▼

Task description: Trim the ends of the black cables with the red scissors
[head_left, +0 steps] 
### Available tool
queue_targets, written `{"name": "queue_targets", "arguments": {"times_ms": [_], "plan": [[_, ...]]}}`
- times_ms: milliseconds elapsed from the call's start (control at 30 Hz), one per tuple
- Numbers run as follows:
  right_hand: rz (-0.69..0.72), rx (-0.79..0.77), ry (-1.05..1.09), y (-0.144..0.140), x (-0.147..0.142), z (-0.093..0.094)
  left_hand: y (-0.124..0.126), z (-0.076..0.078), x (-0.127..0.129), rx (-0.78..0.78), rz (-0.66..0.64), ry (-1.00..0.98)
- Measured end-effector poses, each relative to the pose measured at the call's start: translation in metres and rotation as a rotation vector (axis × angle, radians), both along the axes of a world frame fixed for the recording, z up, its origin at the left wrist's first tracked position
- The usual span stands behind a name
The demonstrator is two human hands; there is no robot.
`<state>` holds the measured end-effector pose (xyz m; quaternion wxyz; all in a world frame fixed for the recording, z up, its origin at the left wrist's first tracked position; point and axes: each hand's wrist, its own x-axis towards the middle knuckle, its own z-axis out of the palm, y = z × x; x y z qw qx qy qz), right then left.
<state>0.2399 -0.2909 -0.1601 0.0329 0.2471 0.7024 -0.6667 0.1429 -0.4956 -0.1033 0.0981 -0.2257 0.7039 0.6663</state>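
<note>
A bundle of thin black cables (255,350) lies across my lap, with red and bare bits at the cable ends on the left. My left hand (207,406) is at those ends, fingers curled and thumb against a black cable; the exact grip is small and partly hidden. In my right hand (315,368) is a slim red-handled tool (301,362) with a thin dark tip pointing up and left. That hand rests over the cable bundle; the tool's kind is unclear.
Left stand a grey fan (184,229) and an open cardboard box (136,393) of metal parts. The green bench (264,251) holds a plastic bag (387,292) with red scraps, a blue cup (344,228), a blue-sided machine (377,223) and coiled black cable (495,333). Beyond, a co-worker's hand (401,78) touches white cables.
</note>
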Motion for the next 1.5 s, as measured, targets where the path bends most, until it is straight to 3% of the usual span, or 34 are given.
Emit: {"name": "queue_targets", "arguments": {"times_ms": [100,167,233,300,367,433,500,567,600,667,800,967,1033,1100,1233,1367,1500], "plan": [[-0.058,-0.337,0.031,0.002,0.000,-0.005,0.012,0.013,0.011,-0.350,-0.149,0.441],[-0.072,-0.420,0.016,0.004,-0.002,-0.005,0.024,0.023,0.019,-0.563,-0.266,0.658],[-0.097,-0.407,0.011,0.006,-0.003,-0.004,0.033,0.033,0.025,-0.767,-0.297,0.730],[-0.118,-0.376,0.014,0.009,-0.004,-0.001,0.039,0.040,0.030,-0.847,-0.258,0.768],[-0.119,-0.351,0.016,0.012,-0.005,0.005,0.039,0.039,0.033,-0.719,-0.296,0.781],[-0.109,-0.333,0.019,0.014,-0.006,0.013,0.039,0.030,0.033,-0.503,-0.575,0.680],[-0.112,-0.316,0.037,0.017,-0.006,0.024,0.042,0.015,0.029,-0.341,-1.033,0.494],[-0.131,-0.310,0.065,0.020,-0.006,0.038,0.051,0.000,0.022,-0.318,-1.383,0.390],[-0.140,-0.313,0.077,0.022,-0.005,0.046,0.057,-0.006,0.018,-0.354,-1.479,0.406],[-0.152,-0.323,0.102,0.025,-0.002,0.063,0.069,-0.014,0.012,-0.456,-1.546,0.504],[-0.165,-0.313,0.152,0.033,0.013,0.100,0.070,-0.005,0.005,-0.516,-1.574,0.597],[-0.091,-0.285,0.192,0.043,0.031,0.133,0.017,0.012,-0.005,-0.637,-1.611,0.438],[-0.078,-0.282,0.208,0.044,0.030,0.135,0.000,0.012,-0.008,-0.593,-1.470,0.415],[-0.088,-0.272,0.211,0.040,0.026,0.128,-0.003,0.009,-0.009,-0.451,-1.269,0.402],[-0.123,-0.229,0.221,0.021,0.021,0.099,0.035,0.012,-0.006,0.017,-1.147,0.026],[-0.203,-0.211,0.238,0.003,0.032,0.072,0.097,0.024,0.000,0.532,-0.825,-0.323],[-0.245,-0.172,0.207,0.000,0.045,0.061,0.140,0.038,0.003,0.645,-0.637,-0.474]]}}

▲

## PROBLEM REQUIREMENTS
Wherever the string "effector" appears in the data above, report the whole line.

## TASK OUTPUT
- Measured end-effector poses, each relative to the pose measured at the call's start: translation in metres and rotation as a rotation vector (axis × angle, radians), both along the axes of a world frame fixed for the recording, z up, its origin at the left wrist's first tracked position
`<state>` holds the measured end-effector pose (xyz m; quaternion wxyz; all in a world frame fixed for the recording, z up, its origin at the left wrist's first tracked position; point and axes: each hand's wrist, its own x-axis towards the middle knuckle, its own z-axis out of the palm, y = z × x; x y z qw qx qy qz), right then left.

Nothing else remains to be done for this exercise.